As is typical in the Superman franchise – this first film, in what I’m assuming will be a series of sequels – the film deals with Clark Kent’s search for identity…his search for answers to “who am I?” “why am I here?” “what is my purpose”.  I think the biggest disappointment was that the film never lived up to the trailer that was so exciting and cinematic. Man of Steel is a boring and sometimes nonsensical film – I wish it was a whole lot better.

Superman isn’t my favourite superhero – he’s not even in the top five. He’s too perfect. Everything seems to go right for Superman. He’s virtually indestructible. He’s a paragon of morals – truth, justice and the American way! It’s hard to generate drama or sympathy for such a character. The latest reboot takes on Superman’s origin story with a darker, and more violent tone.
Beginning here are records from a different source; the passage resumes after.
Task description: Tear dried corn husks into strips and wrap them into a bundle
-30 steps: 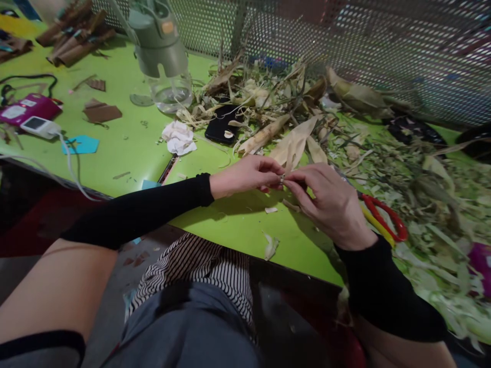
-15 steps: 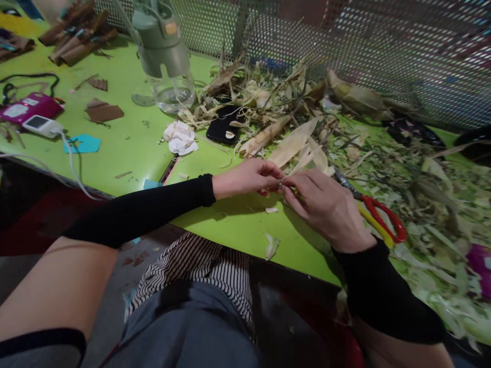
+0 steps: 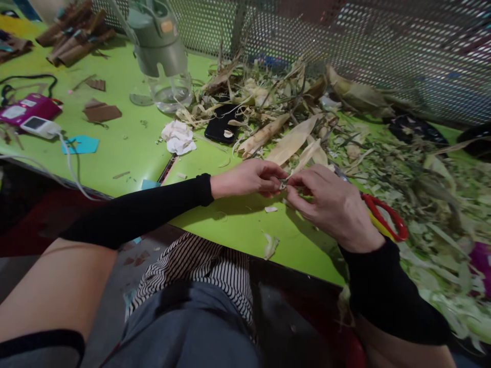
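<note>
My left hand [image 3: 251, 179] and my right hand [image 3: 330, 202] meet fingertip to fingertip above the front part of the green table [image 3: 226, 225]. Both are closed in a pinch around a tiny pale piece [image 3: 283, 185], too small to name. Just beyond the fingers lie dry, pale husk leaves [image 3: 293, 140]. Partly under my right hand are scissors [image 3: 387, 217] with red and yellow handles; their blades are mostly hidden. A small white scrap [image 3: 270, 209] and a curled pale leaf bit [image 3: 270, 245] lie on the table below my hands.
A heap of shredded leaves [image 3: 414, 179] covers the right side. A black phone [image 3: 220, 125], crumpled tissue [image 3: 178, 137] and water bottle [image 3: 166, 66] stand or lie beyond my left hand. At the left are a purple device [image 3: 30, 108] with a white cable and brown rolls [image 3: 76, 38]. A perforated metal screen [image 3: 291, 36] closes the back.
My right hand has shifted slightly right and its fingertips have parted a little from the left ones. The scissors are now more covered by it.
</note>
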Tool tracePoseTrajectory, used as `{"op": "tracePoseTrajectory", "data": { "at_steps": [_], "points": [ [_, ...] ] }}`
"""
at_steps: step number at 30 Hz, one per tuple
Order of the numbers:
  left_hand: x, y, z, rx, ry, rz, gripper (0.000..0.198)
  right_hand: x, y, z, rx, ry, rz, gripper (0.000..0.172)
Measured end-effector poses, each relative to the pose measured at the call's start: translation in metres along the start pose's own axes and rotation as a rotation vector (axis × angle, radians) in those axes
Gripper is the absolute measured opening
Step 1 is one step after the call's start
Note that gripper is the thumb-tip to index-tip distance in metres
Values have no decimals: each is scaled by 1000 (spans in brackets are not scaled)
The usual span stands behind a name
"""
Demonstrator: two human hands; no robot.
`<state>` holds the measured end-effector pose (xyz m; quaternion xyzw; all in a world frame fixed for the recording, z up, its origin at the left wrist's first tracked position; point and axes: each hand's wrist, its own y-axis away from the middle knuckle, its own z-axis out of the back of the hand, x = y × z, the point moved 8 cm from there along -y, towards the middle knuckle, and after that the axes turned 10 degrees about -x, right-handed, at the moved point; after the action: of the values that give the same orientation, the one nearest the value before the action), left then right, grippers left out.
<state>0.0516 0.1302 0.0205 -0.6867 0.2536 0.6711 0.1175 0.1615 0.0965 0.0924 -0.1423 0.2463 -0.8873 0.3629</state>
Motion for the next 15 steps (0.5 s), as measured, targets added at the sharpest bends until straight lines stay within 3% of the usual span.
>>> {"op": "tracePoseTrajectory", "data": {
  "at_steps": [5, 9, 15],
  "points": [
    [-1, 1, -1, -3, -10, -25, 22, -4, 0, -2, 43, -94, -46, 10],
    [-6, -1, 2, -28, 27, -80, 9, -6, -2, 4, -48, -110, -65, 11],
    [-10, 1, 4, -43, 139, -73, 19, -3, -4, 14, -190, -93, -56, 10]
  ]
}}
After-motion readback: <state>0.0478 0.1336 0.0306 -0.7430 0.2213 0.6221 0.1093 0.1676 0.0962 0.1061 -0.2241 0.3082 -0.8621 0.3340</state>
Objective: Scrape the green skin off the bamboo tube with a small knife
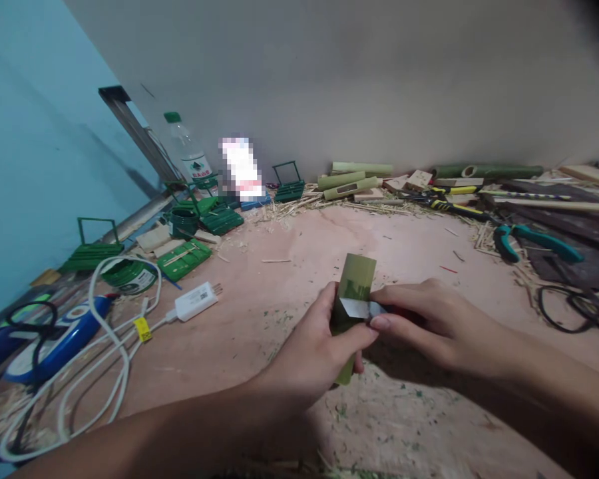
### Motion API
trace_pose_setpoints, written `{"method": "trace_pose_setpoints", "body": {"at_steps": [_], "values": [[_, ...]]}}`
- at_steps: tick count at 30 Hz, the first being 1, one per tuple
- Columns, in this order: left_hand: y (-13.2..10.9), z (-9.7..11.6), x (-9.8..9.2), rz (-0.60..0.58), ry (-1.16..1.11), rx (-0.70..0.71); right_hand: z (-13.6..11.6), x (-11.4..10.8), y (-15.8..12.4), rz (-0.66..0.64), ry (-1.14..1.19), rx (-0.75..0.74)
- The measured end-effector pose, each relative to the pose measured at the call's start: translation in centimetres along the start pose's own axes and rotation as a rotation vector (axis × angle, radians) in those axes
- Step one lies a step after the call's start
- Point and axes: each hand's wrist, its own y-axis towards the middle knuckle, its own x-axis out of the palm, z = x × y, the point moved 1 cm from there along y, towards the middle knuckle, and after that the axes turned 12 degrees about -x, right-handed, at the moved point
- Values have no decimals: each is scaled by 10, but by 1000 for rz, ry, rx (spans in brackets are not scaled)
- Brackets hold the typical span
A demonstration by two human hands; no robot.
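My left hand (324,349) is closed around a green bamboo piece (358,273), which stands tilted above the table. The bamboo's upper end sticks out past my fingers and its lower end shows beneath them. In my right hand (439,322) is a utility knife, its blade (354,308) lying across the face of the bamboo. Most of the knife's handle is hidden by my right fingers. My left thumb is close to the blade and to my right thumb. Small green shavings lie on the table below.
A white charger (196,301) with its cable lies on the left, near green miniature benches (184,258) and a water bottle (192,156). Bamboo tubes (502,171) and pieces line the wall. Teal-handled pliers (544,241) rest at the right on the wooden table (299,233).
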Motion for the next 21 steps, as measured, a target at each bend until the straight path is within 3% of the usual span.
{"method": "trace_pose_setpoints", "body": {"at_steps": [12, 21], "values": [[2, -3, 0, -3, -32, 11, -2, 2, 3, -11, -16, 2], [0, -2, 0, -2, 12, -27, 0, -3, 1, 71, -64, 73]]}}
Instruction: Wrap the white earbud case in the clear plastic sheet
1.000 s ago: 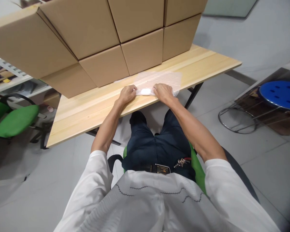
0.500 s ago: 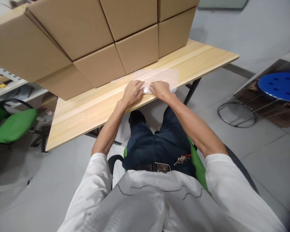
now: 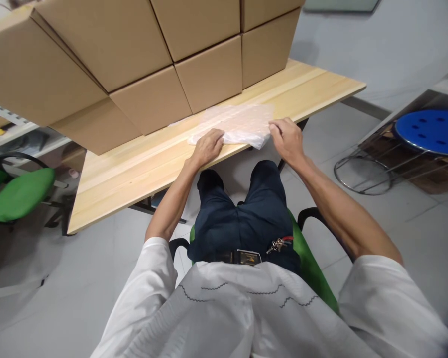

It’s hard not to compare Man of Steel to 1978’s Superman. Where Superman is full of humour and wonder, Man of Steel is full of angst and paranoia. It takes itself very seriously.  It’s a long movie. There’s a lot going on. The story is told in tandem with a series of flashbacks. The flashbacks really take away from the pacing of the film – possibly due to the fact that there are so many of them. The story isn’t told in a linear fashion – which I usually enjoy – but it’s an incredibly long story, with so many characters, and too much plot involved.

There’s a lot of talking in this film. Every little detail is explained to the audience. It gets to be really tedious – almost as if every single action that’s taken has to be justified with a monologue.

The cast is stacked with talent. Russell Crowe, Michael Shannon, Amy Adams, Christopher Meloni, Diane Lane, Kevin Costner, and Laurence Fishburne. I’m very surprised that this film wasn’t better. It’s hard to care about a lot of the characters because they simply aren’t developed. I like all of the actors involved, but we spend zero time with them. The acting is serviceable – Russell Crowe played a good Jor-el, Diane Lane was a forgettable Martha Kent, and we didn’t see enough of the Daily Planet crew to know anything about them.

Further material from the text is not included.